Hi everybody! Here’s an amazing and heartbreaking interview to the great Ann Dowd (Patti Levin in the show), released for Awardsdaily.com
Hope you enjoy it 🙂
ADTV: Let’s talk about The Leftovers then. The second season was more of a success because I think not many saw the first season, which was also very good. Then at the Critics Choice Awards, you and Regina King were nominated and Carrie Coon won. That was great for the show.
AD: Yeah, that was a thrill. My family watches, and they love it. My brother John can’t make heads or tails of it. He was looking for something more linear. You go here then you go there, a natural progression of story. That is not what we have here, to our great delight. The first season was fascinating to do because putting it together and not knowing what the Guilty Remnant was and their beliefs. Then in the second season Patti is in a different place. People asked me what it was like to not speak. Quite daunting, as I rely on words. We all do. I had to learn what she wants and just get it and not use words. It was a very powerful experience, an extraordinary position to take. Damon [Lindelof] and Tom Perrotta know her so well. The whole group was so phenomenal.
ADTV: Yeah, a really great cast. The stuff with you and Justin [Theroux] was so good.
AD: He described it later as a kind of love story with just those two in the scenes. They were drawn to one another. They achieved something, which was intimacy. Justin understands the shape of a scene when you are playing the scene he is right there – it is a very safe place. As the material is daunting. Everyone had to be on their game, the writer, directors, actors, costumes, make up, hair.
ADTV: Do you empathize or support the Guilty Remnant’s plight? Did you get on board with it? Why they were like that?
AD: It is a terrific question. When I first read the material I remember thinking, “Well what is this now? What is going on here?” This show has taught me so much. I am a kind of kitchen sink actress with everything in front of me, but, hello, that is not what we are doing here. I found her very intriguing, and by episode three I am all in. Then I find out as I am fully attached to the show that my character is going to die. Damon gracefully wrote me an email, and I was heartbroken that I was now going away. When I started to realize what they were preaching – to let go the attachment – I didn’t know I could ever do that. What it did teach me to do was just let go. Do the work, enjoy the work as it is happening, but let go. A miraculous experience that whole thing. I remember asking Damon what does it matter that he kills her? What does that mean? He is always clear when you ask him. He said it is a new religion and are putting it together for the first time.
I had such empathy for the Guilty Remnant and that whole experience. You can come home to your family, have dinner together, go to work, pay your rent. Life offers its own kind of suffering – your children grow up and stop nursing.

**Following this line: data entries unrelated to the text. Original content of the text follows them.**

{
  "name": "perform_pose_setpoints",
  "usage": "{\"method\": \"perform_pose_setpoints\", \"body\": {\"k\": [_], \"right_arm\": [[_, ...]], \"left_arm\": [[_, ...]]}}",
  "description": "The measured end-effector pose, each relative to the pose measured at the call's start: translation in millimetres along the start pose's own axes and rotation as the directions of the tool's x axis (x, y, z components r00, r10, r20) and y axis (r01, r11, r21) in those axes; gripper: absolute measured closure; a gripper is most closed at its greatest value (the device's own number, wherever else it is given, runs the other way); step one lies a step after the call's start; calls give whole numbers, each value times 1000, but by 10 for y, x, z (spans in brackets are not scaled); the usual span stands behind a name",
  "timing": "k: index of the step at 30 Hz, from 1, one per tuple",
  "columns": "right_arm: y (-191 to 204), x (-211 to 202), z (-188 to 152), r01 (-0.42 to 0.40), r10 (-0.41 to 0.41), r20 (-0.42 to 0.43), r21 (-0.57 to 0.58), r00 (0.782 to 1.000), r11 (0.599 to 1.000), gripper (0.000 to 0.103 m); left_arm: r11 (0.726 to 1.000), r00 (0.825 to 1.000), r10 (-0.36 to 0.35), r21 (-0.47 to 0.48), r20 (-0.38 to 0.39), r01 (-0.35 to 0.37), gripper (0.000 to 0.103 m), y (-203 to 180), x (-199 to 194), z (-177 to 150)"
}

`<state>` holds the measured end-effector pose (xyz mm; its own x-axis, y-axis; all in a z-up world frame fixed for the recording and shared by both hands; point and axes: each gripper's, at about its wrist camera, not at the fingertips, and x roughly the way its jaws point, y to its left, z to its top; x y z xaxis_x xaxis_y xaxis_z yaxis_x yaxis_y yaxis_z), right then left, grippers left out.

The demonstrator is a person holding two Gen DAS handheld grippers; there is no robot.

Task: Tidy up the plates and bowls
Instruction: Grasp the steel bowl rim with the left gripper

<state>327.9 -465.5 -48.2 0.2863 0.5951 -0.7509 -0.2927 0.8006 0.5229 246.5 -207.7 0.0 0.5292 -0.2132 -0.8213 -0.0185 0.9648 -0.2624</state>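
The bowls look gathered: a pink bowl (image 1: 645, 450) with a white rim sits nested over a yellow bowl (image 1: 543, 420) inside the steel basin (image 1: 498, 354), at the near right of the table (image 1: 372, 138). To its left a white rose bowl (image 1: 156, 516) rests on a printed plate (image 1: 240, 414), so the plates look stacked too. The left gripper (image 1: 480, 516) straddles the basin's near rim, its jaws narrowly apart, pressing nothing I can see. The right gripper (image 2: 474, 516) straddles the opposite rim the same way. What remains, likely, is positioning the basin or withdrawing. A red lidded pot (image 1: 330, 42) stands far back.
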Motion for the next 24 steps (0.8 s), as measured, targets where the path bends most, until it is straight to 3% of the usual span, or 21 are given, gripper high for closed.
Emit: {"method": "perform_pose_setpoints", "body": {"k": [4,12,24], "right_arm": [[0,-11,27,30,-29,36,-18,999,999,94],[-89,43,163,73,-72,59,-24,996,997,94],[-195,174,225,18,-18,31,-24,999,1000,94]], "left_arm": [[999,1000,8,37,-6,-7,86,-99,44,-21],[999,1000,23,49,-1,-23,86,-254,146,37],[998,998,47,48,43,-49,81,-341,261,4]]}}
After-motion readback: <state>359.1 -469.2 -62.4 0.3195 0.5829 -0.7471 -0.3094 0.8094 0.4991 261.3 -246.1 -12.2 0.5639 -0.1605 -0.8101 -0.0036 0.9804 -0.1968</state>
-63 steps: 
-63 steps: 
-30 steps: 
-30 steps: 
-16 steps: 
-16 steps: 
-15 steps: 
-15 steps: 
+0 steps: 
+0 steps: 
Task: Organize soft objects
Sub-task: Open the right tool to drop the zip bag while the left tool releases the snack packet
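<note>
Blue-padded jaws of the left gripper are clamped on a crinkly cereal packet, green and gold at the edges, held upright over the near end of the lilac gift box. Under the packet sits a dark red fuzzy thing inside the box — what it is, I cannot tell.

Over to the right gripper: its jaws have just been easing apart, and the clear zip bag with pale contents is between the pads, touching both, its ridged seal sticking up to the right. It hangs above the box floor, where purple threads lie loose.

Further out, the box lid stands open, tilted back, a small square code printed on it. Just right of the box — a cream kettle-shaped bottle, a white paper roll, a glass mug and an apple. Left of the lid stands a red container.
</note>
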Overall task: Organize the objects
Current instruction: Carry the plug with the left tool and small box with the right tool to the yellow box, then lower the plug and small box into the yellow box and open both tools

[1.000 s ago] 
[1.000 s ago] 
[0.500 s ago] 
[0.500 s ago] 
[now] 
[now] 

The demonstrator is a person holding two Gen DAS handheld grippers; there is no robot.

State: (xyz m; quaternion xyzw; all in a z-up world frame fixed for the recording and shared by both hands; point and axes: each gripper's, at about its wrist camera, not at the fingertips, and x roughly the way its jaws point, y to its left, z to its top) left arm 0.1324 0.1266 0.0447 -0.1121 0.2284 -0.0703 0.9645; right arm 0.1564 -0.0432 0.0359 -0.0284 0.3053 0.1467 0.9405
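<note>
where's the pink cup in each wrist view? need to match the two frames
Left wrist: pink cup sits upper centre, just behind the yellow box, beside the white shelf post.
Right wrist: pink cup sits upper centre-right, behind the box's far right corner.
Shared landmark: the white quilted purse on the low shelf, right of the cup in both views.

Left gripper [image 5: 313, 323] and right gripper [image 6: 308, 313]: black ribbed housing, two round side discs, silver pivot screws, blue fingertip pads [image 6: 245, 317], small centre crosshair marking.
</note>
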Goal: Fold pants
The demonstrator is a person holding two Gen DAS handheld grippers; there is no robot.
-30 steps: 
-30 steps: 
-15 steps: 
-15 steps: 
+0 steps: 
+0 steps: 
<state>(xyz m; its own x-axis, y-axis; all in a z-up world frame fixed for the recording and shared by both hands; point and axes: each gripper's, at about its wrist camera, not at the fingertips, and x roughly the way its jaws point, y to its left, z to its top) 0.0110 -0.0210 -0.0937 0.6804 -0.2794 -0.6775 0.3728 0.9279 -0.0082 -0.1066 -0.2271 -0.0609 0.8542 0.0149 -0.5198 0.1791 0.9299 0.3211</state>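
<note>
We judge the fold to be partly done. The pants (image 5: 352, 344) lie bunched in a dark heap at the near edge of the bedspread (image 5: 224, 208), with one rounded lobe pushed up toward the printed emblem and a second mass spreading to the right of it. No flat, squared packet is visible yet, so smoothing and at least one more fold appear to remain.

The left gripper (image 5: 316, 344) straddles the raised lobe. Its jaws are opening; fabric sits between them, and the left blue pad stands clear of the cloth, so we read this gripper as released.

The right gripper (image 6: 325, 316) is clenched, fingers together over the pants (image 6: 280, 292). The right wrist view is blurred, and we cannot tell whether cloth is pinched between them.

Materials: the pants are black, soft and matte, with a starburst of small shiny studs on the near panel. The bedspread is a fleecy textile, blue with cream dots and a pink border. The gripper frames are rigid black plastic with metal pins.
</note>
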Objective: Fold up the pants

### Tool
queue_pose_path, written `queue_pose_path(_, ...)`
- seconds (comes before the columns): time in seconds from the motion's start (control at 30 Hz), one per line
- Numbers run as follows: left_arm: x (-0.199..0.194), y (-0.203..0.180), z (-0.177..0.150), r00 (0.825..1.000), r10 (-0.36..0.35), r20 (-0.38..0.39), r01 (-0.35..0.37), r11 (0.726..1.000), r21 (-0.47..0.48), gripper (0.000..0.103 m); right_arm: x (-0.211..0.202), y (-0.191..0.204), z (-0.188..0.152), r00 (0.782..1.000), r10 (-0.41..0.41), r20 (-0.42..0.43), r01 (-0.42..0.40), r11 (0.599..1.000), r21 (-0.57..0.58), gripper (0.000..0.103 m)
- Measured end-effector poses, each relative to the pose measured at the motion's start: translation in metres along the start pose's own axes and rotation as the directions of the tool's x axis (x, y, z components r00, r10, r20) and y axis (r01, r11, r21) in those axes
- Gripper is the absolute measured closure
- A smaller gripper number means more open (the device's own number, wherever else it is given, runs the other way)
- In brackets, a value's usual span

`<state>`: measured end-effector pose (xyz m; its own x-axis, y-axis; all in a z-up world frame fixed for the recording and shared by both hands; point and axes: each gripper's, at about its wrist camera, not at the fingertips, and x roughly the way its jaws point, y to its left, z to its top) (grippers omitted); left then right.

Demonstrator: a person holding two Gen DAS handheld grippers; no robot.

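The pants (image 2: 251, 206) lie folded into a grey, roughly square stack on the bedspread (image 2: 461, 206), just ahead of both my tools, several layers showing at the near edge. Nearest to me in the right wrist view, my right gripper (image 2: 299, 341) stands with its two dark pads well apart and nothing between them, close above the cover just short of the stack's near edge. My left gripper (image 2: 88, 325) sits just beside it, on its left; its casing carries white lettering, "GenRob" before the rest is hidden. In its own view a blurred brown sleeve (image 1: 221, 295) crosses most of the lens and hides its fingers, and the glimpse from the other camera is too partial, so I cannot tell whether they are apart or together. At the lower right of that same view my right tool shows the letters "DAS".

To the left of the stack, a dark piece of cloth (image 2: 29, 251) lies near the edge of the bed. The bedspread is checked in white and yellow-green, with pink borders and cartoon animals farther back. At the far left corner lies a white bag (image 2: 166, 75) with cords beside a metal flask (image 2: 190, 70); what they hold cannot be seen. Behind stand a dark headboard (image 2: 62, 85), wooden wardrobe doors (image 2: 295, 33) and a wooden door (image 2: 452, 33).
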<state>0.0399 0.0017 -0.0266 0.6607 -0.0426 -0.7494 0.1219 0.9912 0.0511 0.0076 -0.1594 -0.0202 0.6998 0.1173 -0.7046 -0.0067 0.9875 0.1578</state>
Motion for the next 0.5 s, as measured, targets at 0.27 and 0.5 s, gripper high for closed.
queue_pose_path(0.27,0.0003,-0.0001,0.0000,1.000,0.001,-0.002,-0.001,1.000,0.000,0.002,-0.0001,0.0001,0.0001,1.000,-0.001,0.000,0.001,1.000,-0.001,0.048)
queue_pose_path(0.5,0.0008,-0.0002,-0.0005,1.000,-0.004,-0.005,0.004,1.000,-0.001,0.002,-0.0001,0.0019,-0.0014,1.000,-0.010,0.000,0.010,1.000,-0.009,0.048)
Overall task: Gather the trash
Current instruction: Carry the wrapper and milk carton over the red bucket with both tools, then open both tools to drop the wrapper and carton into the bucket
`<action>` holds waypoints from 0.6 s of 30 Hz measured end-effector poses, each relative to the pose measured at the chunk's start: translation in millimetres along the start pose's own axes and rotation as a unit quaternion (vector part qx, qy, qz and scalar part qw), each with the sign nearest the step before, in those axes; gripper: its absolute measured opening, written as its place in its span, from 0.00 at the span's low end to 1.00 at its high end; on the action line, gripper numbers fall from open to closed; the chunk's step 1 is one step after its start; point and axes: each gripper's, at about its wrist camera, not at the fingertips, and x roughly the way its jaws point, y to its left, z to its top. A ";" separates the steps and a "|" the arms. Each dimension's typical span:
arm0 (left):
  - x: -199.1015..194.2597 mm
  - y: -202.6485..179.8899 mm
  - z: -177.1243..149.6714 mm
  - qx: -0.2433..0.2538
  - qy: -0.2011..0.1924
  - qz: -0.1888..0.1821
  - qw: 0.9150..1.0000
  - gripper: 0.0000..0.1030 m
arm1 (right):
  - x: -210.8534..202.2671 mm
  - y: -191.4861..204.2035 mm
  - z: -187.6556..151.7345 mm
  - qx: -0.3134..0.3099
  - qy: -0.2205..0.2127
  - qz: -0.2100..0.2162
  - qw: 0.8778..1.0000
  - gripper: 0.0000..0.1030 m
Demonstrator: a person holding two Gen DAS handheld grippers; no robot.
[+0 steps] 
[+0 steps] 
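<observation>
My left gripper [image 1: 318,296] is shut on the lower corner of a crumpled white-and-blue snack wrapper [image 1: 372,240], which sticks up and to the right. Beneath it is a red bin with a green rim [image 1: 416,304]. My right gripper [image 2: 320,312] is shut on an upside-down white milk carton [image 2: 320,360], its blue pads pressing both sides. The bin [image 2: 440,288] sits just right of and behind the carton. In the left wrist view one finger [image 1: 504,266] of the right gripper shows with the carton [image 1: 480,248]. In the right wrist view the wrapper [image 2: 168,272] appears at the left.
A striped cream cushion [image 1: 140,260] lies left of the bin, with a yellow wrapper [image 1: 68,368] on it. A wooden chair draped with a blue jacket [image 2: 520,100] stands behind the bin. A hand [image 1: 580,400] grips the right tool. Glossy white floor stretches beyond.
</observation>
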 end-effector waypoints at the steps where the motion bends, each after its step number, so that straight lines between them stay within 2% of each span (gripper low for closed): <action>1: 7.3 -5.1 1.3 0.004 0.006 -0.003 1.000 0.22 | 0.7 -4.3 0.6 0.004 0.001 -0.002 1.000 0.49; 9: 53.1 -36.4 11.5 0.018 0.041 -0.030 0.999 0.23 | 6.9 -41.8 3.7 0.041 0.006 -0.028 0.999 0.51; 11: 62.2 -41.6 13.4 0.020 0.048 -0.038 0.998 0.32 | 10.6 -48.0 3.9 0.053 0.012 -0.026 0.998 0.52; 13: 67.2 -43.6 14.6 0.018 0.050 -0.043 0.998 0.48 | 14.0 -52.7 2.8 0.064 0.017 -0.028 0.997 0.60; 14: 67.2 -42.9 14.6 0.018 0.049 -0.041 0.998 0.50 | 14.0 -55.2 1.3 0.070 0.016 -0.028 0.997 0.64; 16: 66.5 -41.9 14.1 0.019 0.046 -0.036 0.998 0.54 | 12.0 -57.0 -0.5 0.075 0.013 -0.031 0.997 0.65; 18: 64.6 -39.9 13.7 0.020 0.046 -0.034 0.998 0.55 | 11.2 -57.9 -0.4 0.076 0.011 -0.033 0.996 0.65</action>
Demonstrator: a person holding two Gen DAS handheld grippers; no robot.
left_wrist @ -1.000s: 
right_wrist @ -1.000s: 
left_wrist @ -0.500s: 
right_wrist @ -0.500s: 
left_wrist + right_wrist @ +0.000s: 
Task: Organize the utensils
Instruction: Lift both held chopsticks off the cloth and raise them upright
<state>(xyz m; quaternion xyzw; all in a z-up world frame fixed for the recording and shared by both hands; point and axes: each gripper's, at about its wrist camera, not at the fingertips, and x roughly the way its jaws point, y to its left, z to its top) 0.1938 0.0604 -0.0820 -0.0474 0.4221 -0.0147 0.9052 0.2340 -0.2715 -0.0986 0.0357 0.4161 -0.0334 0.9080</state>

We wave goodbye. That is a privileged sadness. The Leftovers throws in from the start a catastrophe. And watching people trying to put their lives back, to get to get some semblance of grief, it made me think of my own life, and if such a thing were to happen, how it would change you. So I connected to their way of seeing the world.
ADTV: It must have been nice to get that email to say your character is going to die, but now you get some lines.
AD: [Laughs] Oh yes, you have something to say. They wrote it like a play.
ADTV: Season two was great, and you were fantastic. Patti’s haunting of Kevin was extraordinary – you were outstanding by the way. Chilling, funny, and then sympathetic. At the end it was a little bit like hero and villain falling in love. The well scene is very sad.
AD: Yes. We were talking about this, watching that little girl, and the things they made her say. When you realize you have the privilege of spending time with a character, and having time with her and then realizing it is time for her to go. She was in his life and did not know why, then able to say out loud how she failed in her life. I could not get over the writing, that well scene, that is a long day ahead sitting in a well. [Laughs] That was the day I realized Patti is going to die. Anyway, it was emotional. And thank god for Justin.
ADTV: He has worked with David Lynch so he is used to weird.
AD: [Laughs] Right, yes.
ADTV: Well, good luck with everything, the Emmys, the show’s reception, and just keep doing what you are doing. It is a pleasure.
AD: Thank you. And good luck to you with your children.